WHAT THE EXERCISE ASKS
Beneath this line are the data; copy exactly the part of them that opens with the line containing "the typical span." and closes with the line containing "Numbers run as", and only that part.

MATERIALS PROVIDED
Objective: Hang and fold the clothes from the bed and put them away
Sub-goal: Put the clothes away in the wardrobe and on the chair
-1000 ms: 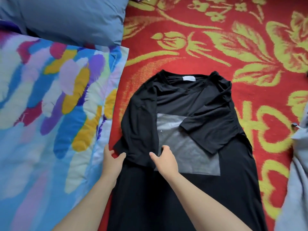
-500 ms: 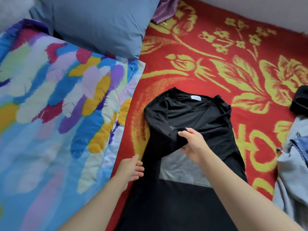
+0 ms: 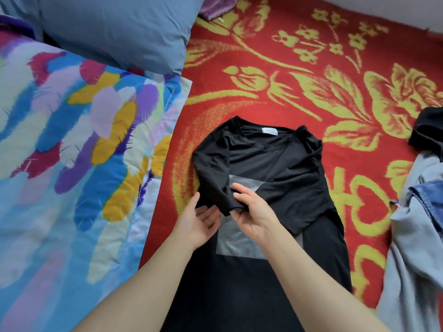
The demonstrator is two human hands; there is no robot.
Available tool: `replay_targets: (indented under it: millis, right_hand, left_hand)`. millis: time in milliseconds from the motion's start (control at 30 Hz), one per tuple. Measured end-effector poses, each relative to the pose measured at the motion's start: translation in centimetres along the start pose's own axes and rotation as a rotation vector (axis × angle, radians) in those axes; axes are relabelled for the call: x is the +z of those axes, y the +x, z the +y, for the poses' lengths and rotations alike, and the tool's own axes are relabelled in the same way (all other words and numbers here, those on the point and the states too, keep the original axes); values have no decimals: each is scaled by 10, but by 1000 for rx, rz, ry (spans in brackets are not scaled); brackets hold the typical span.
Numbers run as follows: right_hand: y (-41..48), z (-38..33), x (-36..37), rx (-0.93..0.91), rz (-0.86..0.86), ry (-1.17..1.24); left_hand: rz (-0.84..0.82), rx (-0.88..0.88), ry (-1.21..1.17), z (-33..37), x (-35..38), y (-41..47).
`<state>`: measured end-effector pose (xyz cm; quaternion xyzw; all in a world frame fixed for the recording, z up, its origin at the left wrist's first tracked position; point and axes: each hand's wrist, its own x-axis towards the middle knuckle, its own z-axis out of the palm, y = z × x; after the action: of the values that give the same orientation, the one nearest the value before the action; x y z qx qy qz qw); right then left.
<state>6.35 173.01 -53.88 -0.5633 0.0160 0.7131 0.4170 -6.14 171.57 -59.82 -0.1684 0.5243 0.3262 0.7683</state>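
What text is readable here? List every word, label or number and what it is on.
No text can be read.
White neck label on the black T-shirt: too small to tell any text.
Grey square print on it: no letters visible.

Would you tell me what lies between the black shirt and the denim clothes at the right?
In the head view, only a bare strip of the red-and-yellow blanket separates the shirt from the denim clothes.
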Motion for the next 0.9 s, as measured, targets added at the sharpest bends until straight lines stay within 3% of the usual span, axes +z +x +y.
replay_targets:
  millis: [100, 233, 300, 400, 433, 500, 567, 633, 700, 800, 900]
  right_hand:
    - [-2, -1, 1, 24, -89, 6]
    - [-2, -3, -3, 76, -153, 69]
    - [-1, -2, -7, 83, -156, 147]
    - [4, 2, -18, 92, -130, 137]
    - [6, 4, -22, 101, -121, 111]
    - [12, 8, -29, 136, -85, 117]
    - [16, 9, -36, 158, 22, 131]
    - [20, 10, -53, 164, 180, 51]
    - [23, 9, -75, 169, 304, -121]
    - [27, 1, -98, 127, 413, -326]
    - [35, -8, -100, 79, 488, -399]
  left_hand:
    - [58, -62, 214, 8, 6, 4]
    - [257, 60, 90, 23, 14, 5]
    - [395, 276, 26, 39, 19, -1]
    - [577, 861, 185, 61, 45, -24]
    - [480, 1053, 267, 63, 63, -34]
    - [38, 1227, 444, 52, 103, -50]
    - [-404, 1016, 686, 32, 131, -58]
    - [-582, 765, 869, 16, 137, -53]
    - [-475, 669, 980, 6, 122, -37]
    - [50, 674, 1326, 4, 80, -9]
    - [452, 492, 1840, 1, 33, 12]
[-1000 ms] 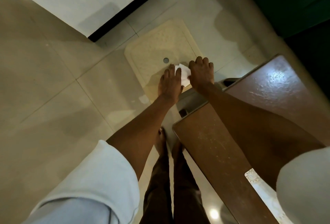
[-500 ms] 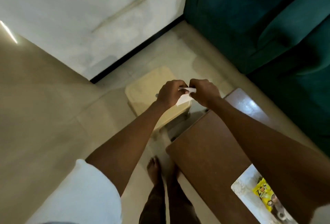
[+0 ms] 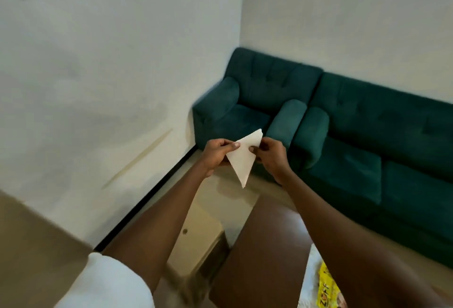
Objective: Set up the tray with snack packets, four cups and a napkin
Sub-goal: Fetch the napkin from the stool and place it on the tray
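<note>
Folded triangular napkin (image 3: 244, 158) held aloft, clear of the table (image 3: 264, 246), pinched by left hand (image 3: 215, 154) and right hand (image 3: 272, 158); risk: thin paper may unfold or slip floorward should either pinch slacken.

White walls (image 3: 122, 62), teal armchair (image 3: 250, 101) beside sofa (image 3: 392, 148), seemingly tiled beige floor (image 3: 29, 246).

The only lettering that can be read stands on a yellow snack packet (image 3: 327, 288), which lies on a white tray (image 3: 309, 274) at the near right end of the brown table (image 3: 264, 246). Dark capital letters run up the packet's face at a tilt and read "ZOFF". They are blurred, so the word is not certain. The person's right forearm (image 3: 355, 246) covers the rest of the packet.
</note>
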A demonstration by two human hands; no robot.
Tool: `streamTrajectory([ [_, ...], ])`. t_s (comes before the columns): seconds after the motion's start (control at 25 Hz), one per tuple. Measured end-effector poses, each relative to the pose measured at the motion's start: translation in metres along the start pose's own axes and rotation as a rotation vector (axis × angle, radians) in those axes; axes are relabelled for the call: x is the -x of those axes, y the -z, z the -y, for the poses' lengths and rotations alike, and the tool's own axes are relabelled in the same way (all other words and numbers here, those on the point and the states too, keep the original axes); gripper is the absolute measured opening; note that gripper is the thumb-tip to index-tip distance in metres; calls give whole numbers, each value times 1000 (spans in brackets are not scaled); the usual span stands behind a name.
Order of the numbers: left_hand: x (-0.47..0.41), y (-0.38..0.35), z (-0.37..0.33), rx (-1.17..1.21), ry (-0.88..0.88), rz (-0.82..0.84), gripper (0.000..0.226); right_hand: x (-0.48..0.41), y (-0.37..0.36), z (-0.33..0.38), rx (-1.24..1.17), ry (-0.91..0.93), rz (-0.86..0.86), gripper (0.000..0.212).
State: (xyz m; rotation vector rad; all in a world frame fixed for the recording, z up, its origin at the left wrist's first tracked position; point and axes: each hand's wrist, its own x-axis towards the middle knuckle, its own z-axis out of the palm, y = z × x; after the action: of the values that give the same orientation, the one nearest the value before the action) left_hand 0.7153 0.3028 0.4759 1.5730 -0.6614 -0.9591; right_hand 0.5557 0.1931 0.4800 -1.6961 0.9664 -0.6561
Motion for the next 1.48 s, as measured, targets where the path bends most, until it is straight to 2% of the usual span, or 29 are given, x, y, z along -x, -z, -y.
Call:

EXERCISE RESULT
Available tool: `replay_targets: (indented under it: millis, right_hand, left_hand)`. millis: time in milliseconds from the motion's start (control at 30 Hz), one per tuple. Measured end-effector poses, each relative to the pose measured at the motion's start: translation in centimetres along the start pose's own axes and rotation as a rotation vector (axis × angle, radians) in those axes; axes are relabelled for the call: x is the +z of those axes, y the +x, z the +y, for the poses' lengths and rotations alike, and the tool's own axes are relabelled in the same way (all other words and numbers here, those on the point and the states too, keep the original axes); values have no decimals: each is scaled by 10, but by 1000 for rx, rz, ry (spans in brackets are not scaled); brackets hold the typical span.
Numbers run as follows: right_hand: y (-41..48), z (-38..33), x (-36..37), rx (-0.93..0.91), rz (-0.86..0.86), ry (-1.17..1.24); left_hand: rz (-0.84..0.82), rx (-0.88..0.88), ry (-1.21..1.17), z (-33..37), x (-35..38), y (-41..47).

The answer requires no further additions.